The team responsible for CloudTune Forecasting has developed modular and configurable models to address these and other challenges, he noted.
For example, built-in functionality allows the removal of outliers — due to things such as a spike in robot traffic that can decrease or increase actual website traffic and order rate unexpectedly — from predictable seasonal behavior and known calendar events. Since these interruptions do not regularly occur, the tool allows forecast teams to exclude those outliers from data used in the forecast.
“Our models are simple and quite flexible to include additional variables and seasonality,” noted Nasrabadi. The models also take into account significant changes in a trend within a dataset, also known as a slope break.
The CloudTune team also emphasizes forecast models that are explainable.

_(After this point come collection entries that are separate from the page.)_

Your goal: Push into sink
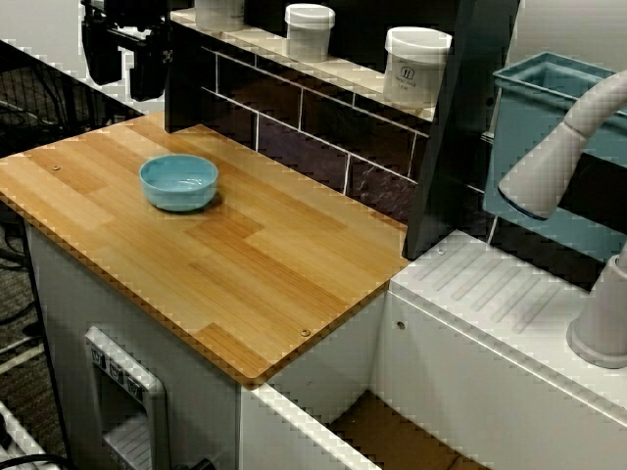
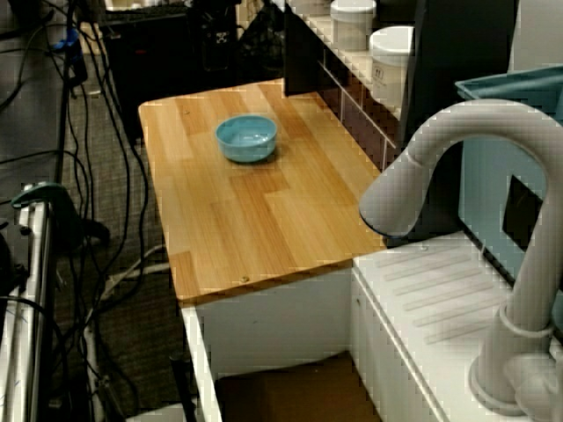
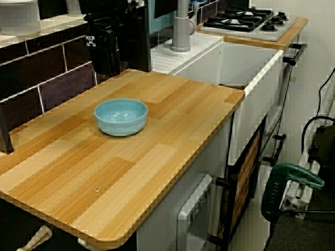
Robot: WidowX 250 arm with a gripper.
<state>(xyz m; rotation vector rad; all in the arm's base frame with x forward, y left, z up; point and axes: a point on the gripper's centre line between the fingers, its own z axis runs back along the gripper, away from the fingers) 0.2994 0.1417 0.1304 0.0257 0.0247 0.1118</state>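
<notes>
Jaws dark, up at the desk's [image 1: 225, 264] far corner, state hard to tell | bowl [image 1: 178, 182] sits alone | sink [image 1: 392, 436] waits past the desk edge, push pending

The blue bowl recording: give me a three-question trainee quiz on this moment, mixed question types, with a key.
1. True or false: the blue bowl already lies in the sink.
2. What does the bowl rest on? A) the wooden countertop B) the ribbed drainboard C) the tiled shelf
3. In one word, is the gripper touching the bowl?

Key
1. False; it stands upright on the counter, apart from the basin.
2. A.
3. No; the gripper hangs above the counter's far corner, away from the bowl.
</notes>
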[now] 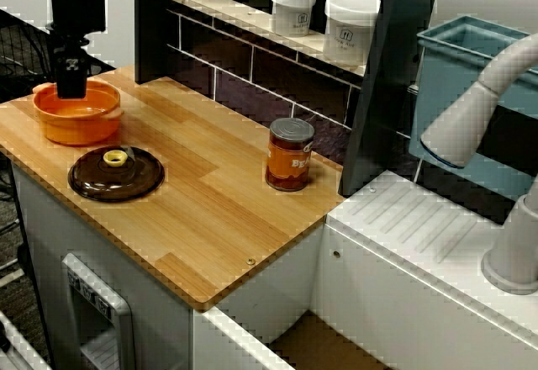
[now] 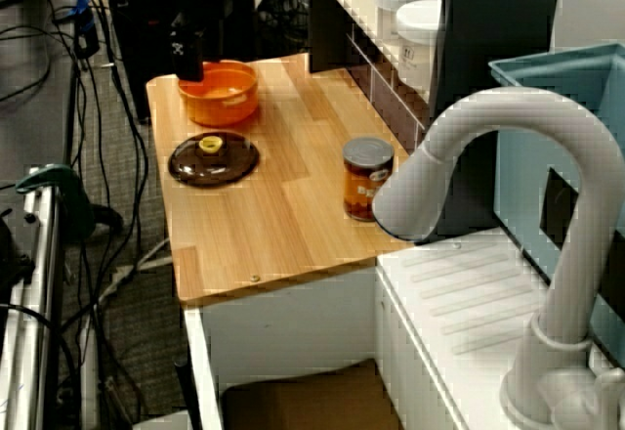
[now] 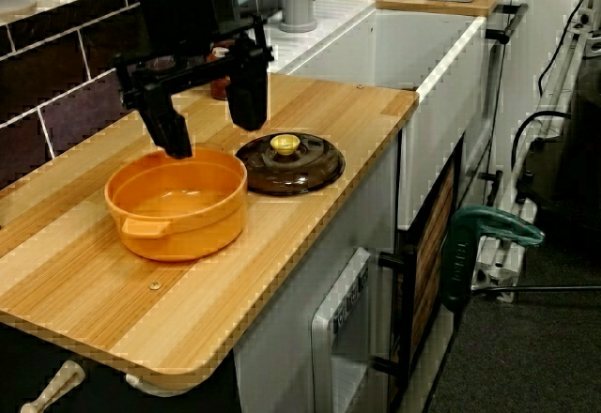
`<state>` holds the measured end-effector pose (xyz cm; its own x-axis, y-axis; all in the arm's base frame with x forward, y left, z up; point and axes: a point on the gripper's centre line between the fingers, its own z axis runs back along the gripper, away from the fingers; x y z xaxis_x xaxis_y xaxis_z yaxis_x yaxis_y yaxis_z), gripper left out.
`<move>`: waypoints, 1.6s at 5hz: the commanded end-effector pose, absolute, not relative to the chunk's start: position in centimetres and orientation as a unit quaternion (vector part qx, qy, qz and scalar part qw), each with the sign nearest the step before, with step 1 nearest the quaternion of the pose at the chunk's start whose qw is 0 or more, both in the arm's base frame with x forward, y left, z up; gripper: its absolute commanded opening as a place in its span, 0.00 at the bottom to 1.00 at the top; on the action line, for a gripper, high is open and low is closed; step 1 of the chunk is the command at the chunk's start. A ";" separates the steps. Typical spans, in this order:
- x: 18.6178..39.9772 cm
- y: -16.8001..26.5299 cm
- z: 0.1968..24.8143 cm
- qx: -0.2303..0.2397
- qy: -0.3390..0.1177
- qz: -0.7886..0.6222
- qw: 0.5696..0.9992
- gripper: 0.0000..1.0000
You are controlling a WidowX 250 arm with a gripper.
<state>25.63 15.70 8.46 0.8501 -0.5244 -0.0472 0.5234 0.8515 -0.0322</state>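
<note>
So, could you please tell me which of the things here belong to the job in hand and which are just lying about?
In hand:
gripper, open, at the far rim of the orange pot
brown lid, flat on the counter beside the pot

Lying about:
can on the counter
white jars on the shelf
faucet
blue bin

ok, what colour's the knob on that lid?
Yellow knob on a dark brown lid; shows best in the close view from the side.
</note>
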 end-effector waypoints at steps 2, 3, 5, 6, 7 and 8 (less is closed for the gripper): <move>24.5 17.9 7.5 0.023 0.026 -0.341 0.939 1.00; 24.5 18.2 6.7 0.024 0.031 -0.331 0.943 1.00; 24.5 18.5 5.7 0.025 0.041 -0.319 0.947 1.00; 24.6 18.5 5.4 0.053 0.049 -0.299 0.951 0.00; 24.7 18.5 5.7 0.051 0.051 -0.297 0.952 0.00; 24.9 18.7 6.0 0.046 0.049 -0.292 0.954 0.00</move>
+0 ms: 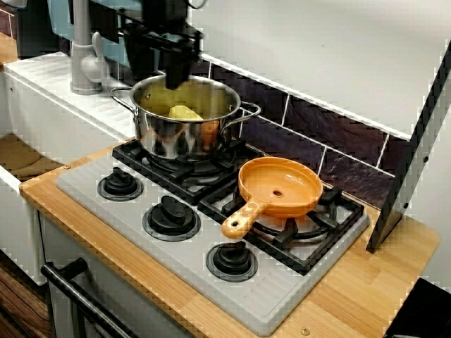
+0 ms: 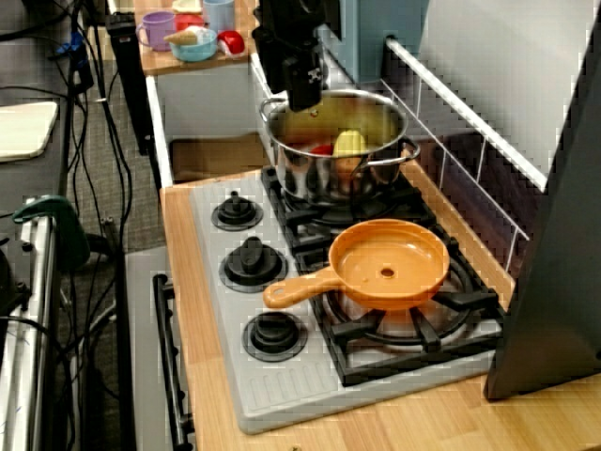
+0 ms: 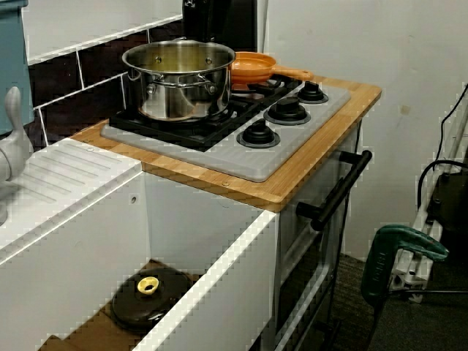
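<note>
My black gripper (image 1: 176,76) hangs over the back rim of a steel pot (image 1: 158,134) on the stove's back left burner. Its tip sits just above the pot's mouth, holding nothing that I can see. Its fingers read as one dark block, so their state is unclear. In the view from above the gripper (image 2: 305,94) hovers over the pot's (image 2: 310,178) left rim. Inside lie a yellow piece (image 2: 349,143) and a red piece (image 2: 321,149). An empty orange pan (image 1: 280,186) rests on the burner beside the pot. In the sink-side view the arm (image 3: 219,22) rises behind the pot (image 3: 179,91).
Three black knobs (image 1: 171,215) line the grey stove front. A grey faucet (image 1: 84,63) and a white sink stand left of the stove. A black lid with a yellow knob (image 3: 150,300) lies in the basin. A dark panel (image 1: 412,155) leans at the counter's right end.
</note>
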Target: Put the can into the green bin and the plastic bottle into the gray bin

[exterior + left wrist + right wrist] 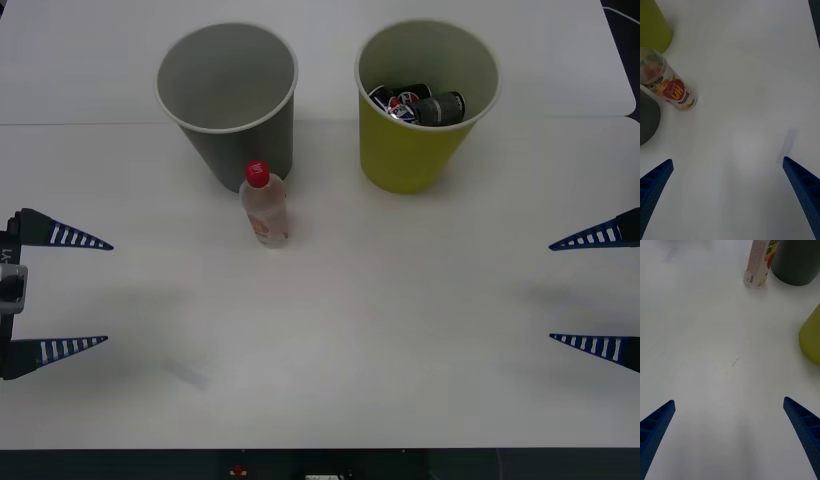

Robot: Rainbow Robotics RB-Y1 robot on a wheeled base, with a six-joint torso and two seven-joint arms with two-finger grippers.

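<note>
The white surface (pixel 400 330) holds the gray bin (pixel 228 100) at upper left and the green bin (pixel 425 100), cans already inside, at upper right. Your plastic bottle (pixel 265 205) stands upright just before the gray bin. Left gripper (pixel 60 292) and right gripper (pixel 595 290) wait spread at the edges; approach with the left, low and level, pinching mid-body.

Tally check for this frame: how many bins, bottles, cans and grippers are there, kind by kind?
Bins: 2, the gray bin and the green bin
Bottles: 1, the plastic bottle, upright by the gray bin
Cans: 1, a dark can in the green bin
Grippers: 2, left gripper and right gripper, jaws open
Total: 6
</note>
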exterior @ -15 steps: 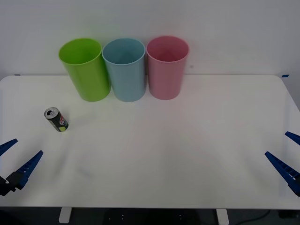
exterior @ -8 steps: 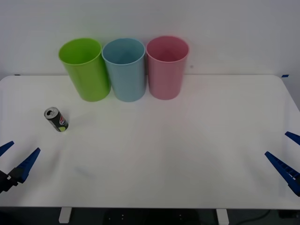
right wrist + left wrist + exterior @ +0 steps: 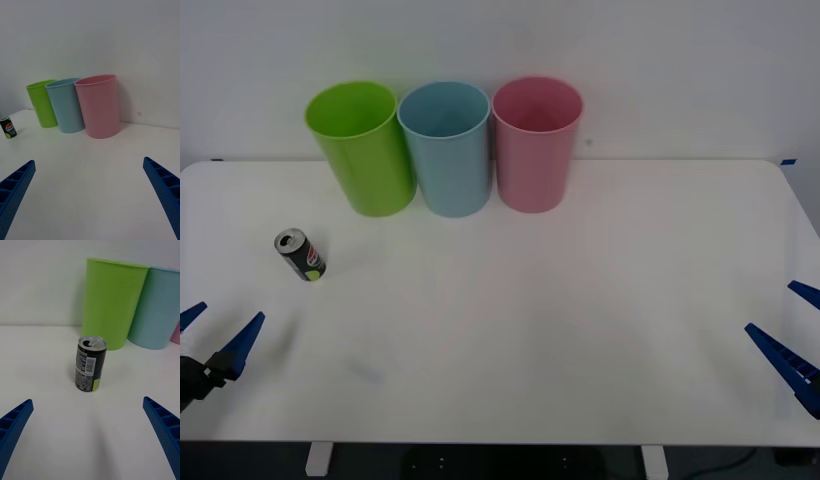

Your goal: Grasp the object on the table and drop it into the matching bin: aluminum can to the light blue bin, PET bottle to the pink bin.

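From the front view, we see the small black aluminum can (image 3: 300,254) with its silver top standing upright on the wide white table (image 3: 580,300), on the robot's left side, out in front of the row of bins at the far edge. There the lime green plastic bin (image 3: 362,148), the tall light blue plastic bin (image 3: 446,148) and the tall pink plastic bin (image 3: 536,144) stand side by side. Our left gripper (image 3: 215,332) waits at the near left corner, blue fingers spread wide and holding nothing; the can lies ahead of it and a little inward. Our right gripper (image 3: 792,335) sits at the near right edge, also wide open and empty, well apart from the can. We judge the left arm the nearer one for the grasp.

In the right wrist view, the can (image 3: 8,128) is far off, beside the green bin (image 3: 42,103), with the light blue bin (image 3: 66,105) and pink bin (image 3: 98,106) closer.

In the left wrist view, the can (image 3: 90,363) stands straight ahead between the open blue fingers (image 3: 161,429), its long axis vertical, so we judge a forward reach should bring the fingers around its sides.
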Action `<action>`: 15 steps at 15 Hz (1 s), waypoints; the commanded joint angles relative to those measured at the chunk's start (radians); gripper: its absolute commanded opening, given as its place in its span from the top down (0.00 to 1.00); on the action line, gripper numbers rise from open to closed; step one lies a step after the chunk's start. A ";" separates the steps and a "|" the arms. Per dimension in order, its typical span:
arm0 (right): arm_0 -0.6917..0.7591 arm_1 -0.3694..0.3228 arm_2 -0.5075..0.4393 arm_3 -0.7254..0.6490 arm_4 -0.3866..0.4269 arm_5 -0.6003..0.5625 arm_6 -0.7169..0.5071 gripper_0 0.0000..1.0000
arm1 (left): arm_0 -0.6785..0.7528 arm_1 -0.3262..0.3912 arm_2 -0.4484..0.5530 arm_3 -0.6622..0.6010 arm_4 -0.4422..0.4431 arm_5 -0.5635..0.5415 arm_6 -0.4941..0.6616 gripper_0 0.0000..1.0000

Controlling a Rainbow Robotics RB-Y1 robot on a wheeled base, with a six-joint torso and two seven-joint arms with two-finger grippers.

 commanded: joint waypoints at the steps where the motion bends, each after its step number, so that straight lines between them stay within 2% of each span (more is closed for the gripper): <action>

“We have to be very crisp about what we are doing, very transparent about our expectations,” said Wang.
Hundreds of Amazon Store software teams use these forecasts to help determine their AWS capacity needs for peak events. The better these teams understand the forecasts, the more trust they have in them, noted Mnyshenko.
“We need to be able to explain what goes into the ingredients and, more importantly, what we are doing to reduce the spread in errors,” he said.
Continuous automation
Currently, service teams not yet using automation enhancements take the CloudTune forecasts and translate them into capacity orders for servers through the Amazon Elastic Compute Cloud (Amazon EC2) using many different manual tools and processes, said Doug Smith, a senior technical program manager responsible for delivering improvements and features to the CloudTune toolset.
A key future direction for CloudTune is to continuously enhance these tools and automate as many manual processes as possible, Smith noted.
The world we’re envisioning between our team and CloudTune is one where services teams don’t have to worry about scaling at all.
“We’re moving into automation so that we can take our CloudTune forecasts as inputs into these new products that we’re building to provide a hands-off experience,” he said.
And while the game days McElheny’s team runs in advance of these major events will continue apace, she has a vision for the future there as well. Today, she said, the forecasts enable simulations of high-level customer journeys. She’d like to get to a forecast that allows her team to simulate an event down to the types of products customers are ordering when and where.
“This matters because different services get called depending on a lot of different factors. The closer we can simulate the real traffic the better, because we’re actually hitting services with the traffic they expect to see during the event,” McElheny said.
To get there, McElheny, Smith, and their colleagues work together to make sure the forecasts provide the best data for the most realistic simulations.
“The world we’re envisioning between our team and CloudTune is one where services teams don’t have to worry about scaling at all,” McElheny said. “CloudTune does it for them, and then we run a game day, and as we find issues during game day, CloudTune goes and places orders to scale things up for those customers.”